Buy your child a bible. When your child leaves for boot camp, the only thing they will be allowed to take with them from home is a bible. Get them one. I bought a military bible. It had reference materials in it that were appropriate to the situations they would possibly encounter. Inside the covers, on every blank page, I wrote letters to my child of encouragement and support. I reminded him about how important he was and how he was able to accomplish any task he attempted. I wrote out those parent/child conversations on the empty pages I found within the bible. I also taped pictures of his family and girlfriend inside. Make sure there is nothing that will fall out if shaken. They will not allow any excess items that will fall out. I wrote addresses and phone numbers inside as well as birth dates of his loved ones. I knew that those dates would be important to him now that he could not be a part of them. It is amazing how important family becomes to them at this time. I marked scriptures that were important and wrote notes with explanations of the importance of them. It became a lifeline to his family. It reminded him that we were behind him and that he could follow his dream and succeed. Knowing that he had my support when he didn't have any contact helped me as much or more than it did him. It is essential to your survival. Having a relationship with my Lord is what has kept me strong. The ability to count on the power of God covering my child with his protective hand regardless of where he is and what is going on in the world has kept me moving forward each day. I know he is taken care of each and every moment. He has a relationship with God and he has grown. It is wonderful. It has been good.
You will need a military mom T-shirt or sweatshirt. It warns others of how fragile you are. It lets the world know that you are proud of your child, but fragile and may bawl at any moment. They will be compassionate and kind. Wear it when you are struggling and people will be more understanding. Seriously, it works. My employees knew that when I wore my Marine hoodie, I was depressed and they were ever ready with a busy and upbeat day! It now makes me feel connected to him somehow. Goofy, i know, but true.
Looking over the past years, I see that not only has my son grown into a mature and responsible adult, but I have too. I am much stronger in my faith. I am a better mother, wife, daughter and community member. I was self-centered before and now I am much more civic minded. I see the world differently. I appreciate the simple things like going for walks, hugging my loved ones and just about everything. Our servicemen and women do not have the ability to enjoy the small things in life that we take for granted. They sacrifice so much more than I had ever imagined before I became a military mom. I understand now how important it is to have your child with you for holidays. To be able to pick up the phone and call them whenever you like would be a treasured gift. It helps to know that you will be a much stronger and better person when it is all behind you. It is not easy, but you will survive. You will get through this one day.
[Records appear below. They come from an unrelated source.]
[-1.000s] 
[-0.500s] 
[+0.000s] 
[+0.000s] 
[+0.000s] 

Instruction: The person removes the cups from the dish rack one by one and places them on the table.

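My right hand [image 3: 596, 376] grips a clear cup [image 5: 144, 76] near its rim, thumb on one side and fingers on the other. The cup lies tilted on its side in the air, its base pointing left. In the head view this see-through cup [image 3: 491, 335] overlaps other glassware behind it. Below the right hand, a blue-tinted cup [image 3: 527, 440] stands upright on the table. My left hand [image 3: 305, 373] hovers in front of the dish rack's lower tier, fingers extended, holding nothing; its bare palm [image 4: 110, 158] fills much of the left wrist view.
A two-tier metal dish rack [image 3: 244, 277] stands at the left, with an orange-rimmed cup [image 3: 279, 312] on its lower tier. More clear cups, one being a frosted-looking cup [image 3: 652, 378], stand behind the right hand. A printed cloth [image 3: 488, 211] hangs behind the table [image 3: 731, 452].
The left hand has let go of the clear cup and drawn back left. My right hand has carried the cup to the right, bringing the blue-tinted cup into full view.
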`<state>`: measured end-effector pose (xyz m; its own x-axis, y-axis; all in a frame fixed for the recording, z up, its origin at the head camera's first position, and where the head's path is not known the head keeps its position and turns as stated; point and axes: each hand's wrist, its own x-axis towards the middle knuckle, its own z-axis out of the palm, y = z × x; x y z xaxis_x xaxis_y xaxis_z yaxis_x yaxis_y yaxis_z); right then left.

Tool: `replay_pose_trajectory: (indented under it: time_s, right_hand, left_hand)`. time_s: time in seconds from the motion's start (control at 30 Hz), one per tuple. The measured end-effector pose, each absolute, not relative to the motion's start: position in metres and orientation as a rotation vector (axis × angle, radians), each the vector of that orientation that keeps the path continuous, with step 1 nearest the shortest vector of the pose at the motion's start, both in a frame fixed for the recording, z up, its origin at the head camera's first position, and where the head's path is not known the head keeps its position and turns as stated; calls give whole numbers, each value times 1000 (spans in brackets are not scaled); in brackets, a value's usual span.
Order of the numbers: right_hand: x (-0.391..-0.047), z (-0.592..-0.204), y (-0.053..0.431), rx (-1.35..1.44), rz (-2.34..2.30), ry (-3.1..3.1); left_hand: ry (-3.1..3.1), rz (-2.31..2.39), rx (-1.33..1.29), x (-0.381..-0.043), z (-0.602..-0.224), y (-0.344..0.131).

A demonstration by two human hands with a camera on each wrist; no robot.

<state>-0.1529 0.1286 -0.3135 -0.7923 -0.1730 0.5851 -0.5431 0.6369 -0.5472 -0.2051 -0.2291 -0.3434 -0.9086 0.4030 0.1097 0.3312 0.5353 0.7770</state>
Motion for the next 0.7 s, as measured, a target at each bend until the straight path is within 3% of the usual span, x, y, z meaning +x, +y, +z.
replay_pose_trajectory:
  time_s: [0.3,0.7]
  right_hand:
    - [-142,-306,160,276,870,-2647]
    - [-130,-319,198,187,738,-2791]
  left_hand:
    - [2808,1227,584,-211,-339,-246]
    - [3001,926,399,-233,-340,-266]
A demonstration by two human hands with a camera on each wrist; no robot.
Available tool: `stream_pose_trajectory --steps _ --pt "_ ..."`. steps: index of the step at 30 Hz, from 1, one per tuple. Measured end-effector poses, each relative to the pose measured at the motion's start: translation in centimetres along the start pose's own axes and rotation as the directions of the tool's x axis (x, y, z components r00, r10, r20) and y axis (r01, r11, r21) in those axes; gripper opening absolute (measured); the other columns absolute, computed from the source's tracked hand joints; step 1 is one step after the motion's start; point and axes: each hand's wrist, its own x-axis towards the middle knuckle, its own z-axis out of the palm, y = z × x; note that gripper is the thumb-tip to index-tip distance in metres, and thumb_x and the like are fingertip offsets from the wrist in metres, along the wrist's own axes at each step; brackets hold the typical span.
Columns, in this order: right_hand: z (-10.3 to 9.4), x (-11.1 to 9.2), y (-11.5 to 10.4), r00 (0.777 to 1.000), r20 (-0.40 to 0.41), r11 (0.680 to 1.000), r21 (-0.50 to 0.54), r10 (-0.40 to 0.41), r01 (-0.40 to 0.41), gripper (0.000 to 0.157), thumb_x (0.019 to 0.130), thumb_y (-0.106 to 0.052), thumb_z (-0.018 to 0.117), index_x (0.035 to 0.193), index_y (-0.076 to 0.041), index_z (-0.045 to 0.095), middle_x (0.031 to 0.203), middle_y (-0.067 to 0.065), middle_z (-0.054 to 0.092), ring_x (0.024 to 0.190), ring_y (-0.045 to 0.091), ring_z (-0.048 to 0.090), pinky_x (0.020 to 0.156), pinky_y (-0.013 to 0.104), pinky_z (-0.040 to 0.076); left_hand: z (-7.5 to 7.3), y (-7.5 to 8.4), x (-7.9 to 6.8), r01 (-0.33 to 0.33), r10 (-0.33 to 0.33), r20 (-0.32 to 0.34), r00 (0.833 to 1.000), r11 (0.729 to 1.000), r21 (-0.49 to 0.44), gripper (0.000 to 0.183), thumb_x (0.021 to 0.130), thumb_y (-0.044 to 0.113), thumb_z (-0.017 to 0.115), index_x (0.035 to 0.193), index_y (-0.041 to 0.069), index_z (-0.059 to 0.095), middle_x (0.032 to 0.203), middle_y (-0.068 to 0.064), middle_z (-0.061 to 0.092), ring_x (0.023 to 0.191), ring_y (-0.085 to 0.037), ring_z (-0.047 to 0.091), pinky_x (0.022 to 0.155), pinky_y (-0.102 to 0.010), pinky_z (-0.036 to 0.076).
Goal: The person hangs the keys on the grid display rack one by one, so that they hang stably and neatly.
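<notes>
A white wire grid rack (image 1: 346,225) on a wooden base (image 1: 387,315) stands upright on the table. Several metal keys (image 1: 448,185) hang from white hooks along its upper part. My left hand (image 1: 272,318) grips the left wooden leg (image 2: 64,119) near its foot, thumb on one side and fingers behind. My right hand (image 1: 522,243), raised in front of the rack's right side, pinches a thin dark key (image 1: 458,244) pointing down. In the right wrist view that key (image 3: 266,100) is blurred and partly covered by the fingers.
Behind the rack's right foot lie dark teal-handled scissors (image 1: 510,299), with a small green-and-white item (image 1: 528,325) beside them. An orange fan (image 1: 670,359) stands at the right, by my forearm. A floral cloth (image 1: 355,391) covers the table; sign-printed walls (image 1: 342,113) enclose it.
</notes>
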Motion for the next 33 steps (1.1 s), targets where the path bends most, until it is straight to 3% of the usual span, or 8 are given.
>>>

Text Copyright 2011, Update 2014 Deborah M. Carey
Still Serving Strong!
Time has flown since I first penned this article. My Marine is a Sergeant now and he's married with dogs! His precious wife is a true Marine wife, supporting her husband with every fiber of her being! She has been a precious gift to us all. She was a blind date. His Marine buddy's wife had a cute little cousin coming to base to visit. They invited my son to join them at a concert and a Halloween party. He went, she knocked his socks off and they were married 2 weeks before his next deployment! During that deployment, she came to stay with us. Having her here gave us all a sense of having a part of him here with us. His heart. It was the longest deployment in recent Marine Corps history. Seriously! It was 321 days! Most Marine deployments last only about 7 months roughly 210 days! We were seriously missing him! We made it through...MANY paper towels later! We have had the blessing of having him stateside since! In addition, he has re-enlisted! That's right....another 8 year stint! He loves his job! God has blessed and he is happy. That's all a mom can ask for....even a Marine mom!! Waiting to see what the Marine Corps holds for us.....you see, when one of us enlisted....we all enlisted. United together and we are Corps to the core! There are a ton of cute quips that fit, but the best one of all is God Bless!